***** Given data *****

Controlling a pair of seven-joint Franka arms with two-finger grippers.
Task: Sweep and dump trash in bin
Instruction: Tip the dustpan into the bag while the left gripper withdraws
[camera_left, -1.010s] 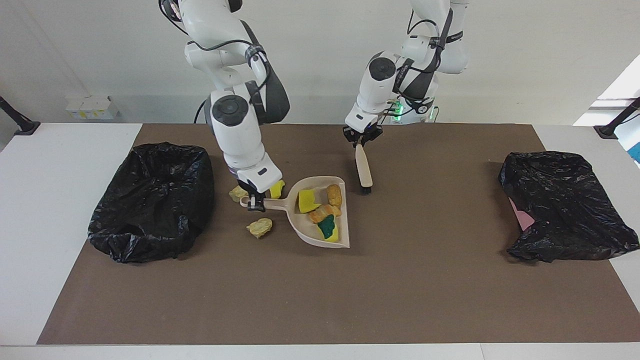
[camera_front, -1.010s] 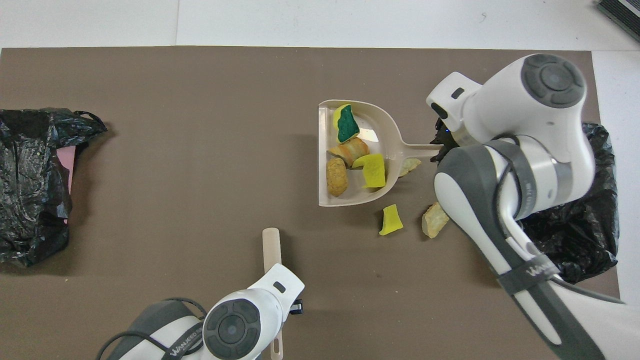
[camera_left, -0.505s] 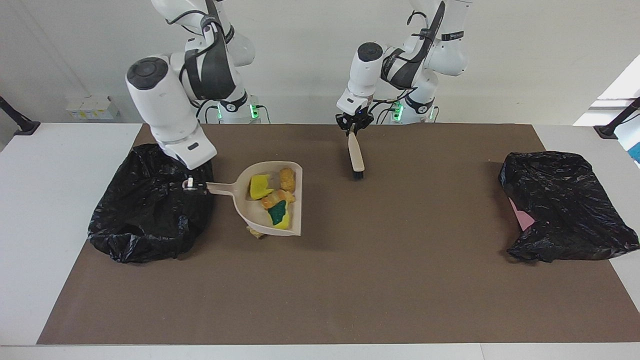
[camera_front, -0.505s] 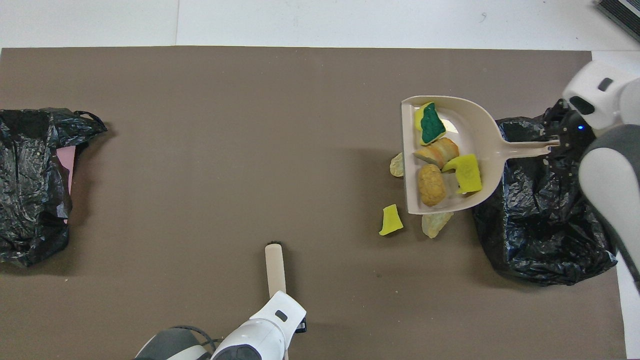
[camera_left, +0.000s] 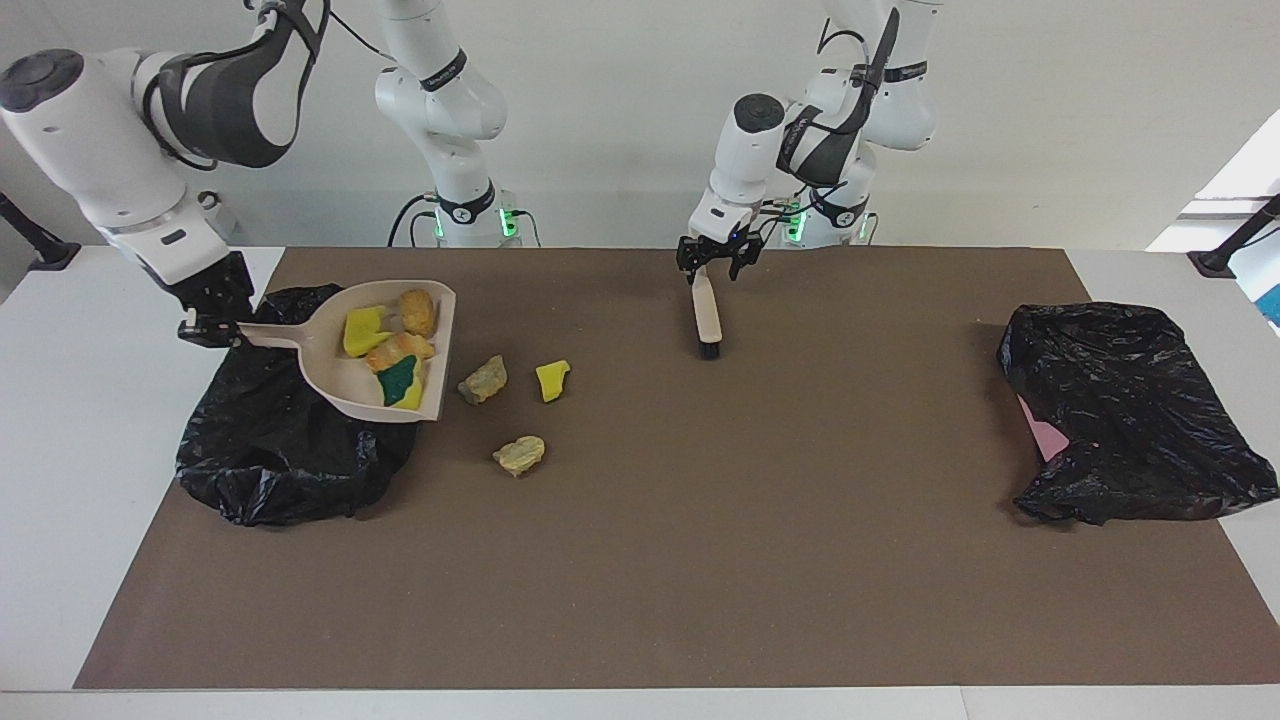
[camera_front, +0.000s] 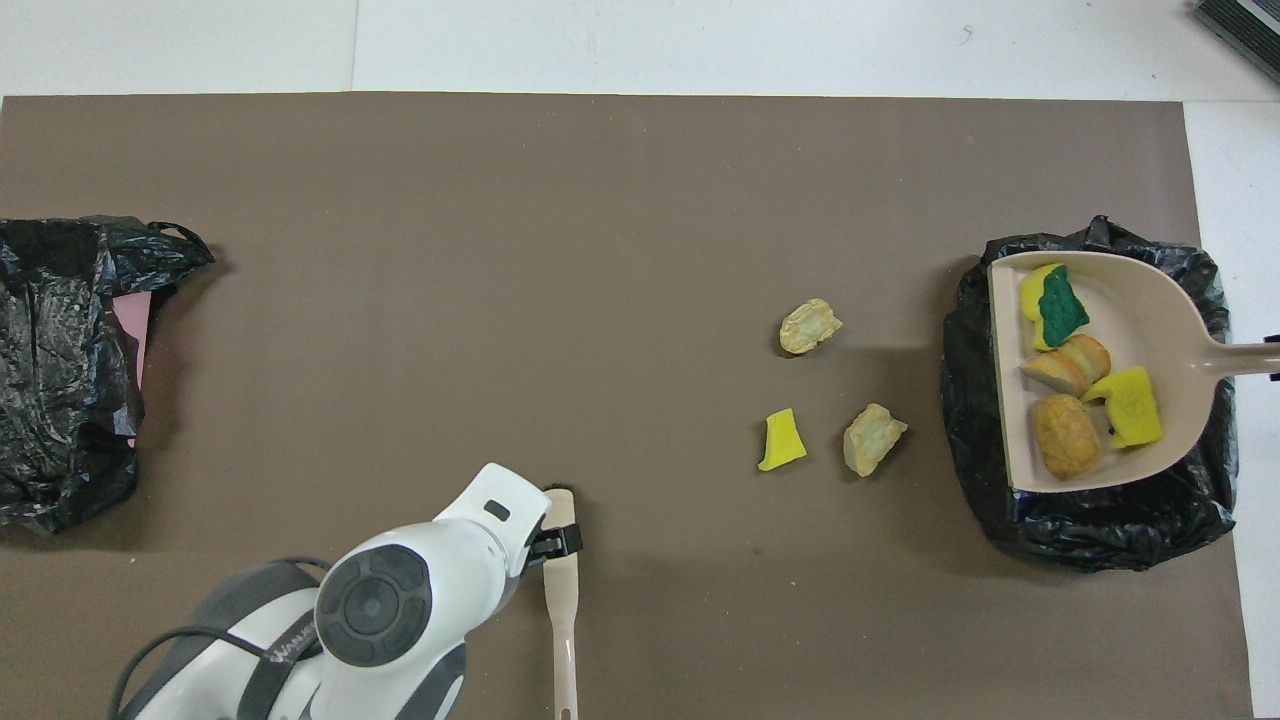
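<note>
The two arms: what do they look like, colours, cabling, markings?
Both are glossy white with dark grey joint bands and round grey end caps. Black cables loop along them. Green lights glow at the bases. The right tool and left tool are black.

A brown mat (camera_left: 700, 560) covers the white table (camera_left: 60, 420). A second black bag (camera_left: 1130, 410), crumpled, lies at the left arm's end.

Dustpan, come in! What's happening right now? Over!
Right gripper holds dustpan with four chunks over black bin. Left gripper above brush. Three chunks unswept on mat.
</note>
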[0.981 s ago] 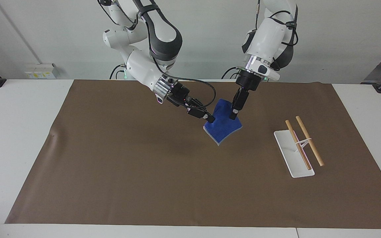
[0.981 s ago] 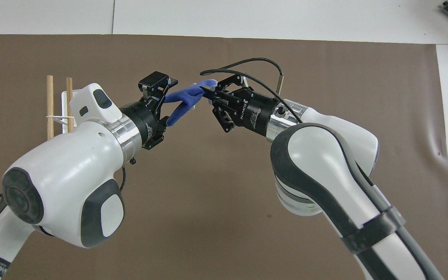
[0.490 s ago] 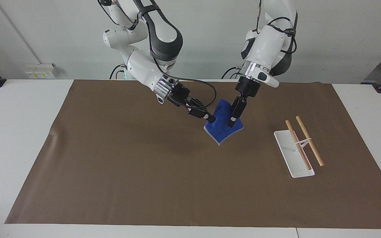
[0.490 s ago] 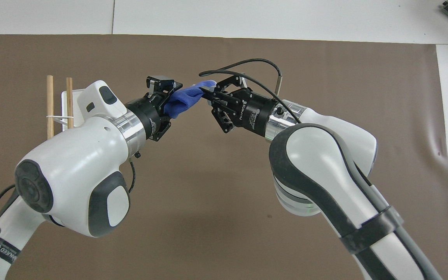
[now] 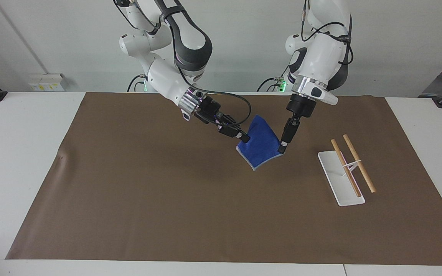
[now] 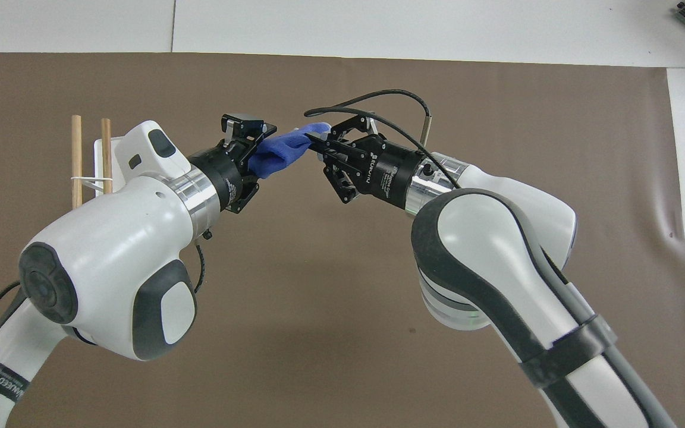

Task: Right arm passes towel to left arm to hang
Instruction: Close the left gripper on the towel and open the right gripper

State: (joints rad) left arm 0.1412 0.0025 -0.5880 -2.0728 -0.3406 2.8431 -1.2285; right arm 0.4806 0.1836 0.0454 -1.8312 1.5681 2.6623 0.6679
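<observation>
Mid-handover above the mat, the right gripper (image 5: pixel 244 138) is pinching the towel (image 5: pixel 261 147) while the left gripper (image 5: pixel 282 147) is clamping its other edge; the right must release next.

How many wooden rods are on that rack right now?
2. Both wooden rods lie side by side atop the white rack, toward the left arm's end of the table; neither carries the towel.

Evenly bright, diffuse light from above, faint soft shadows on the brown mat (image 5: pixel 148 199) (darkest under the raised towel (image 5: pixel 261 147)), no glare, sharp throughout, straight edges.
</observation>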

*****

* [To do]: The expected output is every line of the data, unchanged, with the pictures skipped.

* [Exercise solution]:
Controlling a pair of seven-joint Franka arms with two-finger grippers.
Task: Sweep and dump trash in bin
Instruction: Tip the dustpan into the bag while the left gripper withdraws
[camera_left, -1.010s] 
[camera_front, -1.010s] 
[camera_left, -0.505s] 
[camera_front, -0.505s] 
[camera_left, +0.000s] 
[camera_front, +0.000s] 
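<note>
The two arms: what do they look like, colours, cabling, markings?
Both are glossy white with dark grey joint bands and round grey end caps. Black cables loop along them. Green lights glow at the bases. The right tool and left tool are black.

A brown mat (camera_left: 700, 560) covers the white table (camera_left: 60, 420). A second black bag (camera_left: 1130, 410), crumpled, lies at the left arm's end.

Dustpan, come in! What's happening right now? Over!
Right gripper holds dustpan with four chunks over black bin. Left gripper above brush. Three chunks unswept on mat.
</note>
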[0.981 s ago] 
[0.981 s ago] 
[0.490 s ago] 
[0.490 s ago] 
[now] 
[now] 

Task: Right arm passes towel to left arm to hang
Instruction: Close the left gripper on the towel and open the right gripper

State: (joints rad) left arm 0.1412 0.0025 -0.5880 -2.0728 -0.3406 2.8431 -1.2285; right arm 0.4806 0.1836 0.0454 -1.8312 1.5681 2.6623 0.6679
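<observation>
Mid-handover above the mat, the right gripper (image 5: pixel 244 138) is pinching the towel (image 5: pixel 261 147) while the left gripper (image 5: pixel 282 147) is clamping its other edge; the right must release next.

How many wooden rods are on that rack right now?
2. Both wooden rods lie side by side atop the white rack, toward the left arm's end of the table; neither carries the towel.

Evenly bright, diffuse light from above, faint soft shadows on the brown mat (image 5: pixel 148 199) (darkest under the raised towel (image 5: pixel 261 147)), no glare, sharp throughout, straight edges.
</observation>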

This is the complete answer.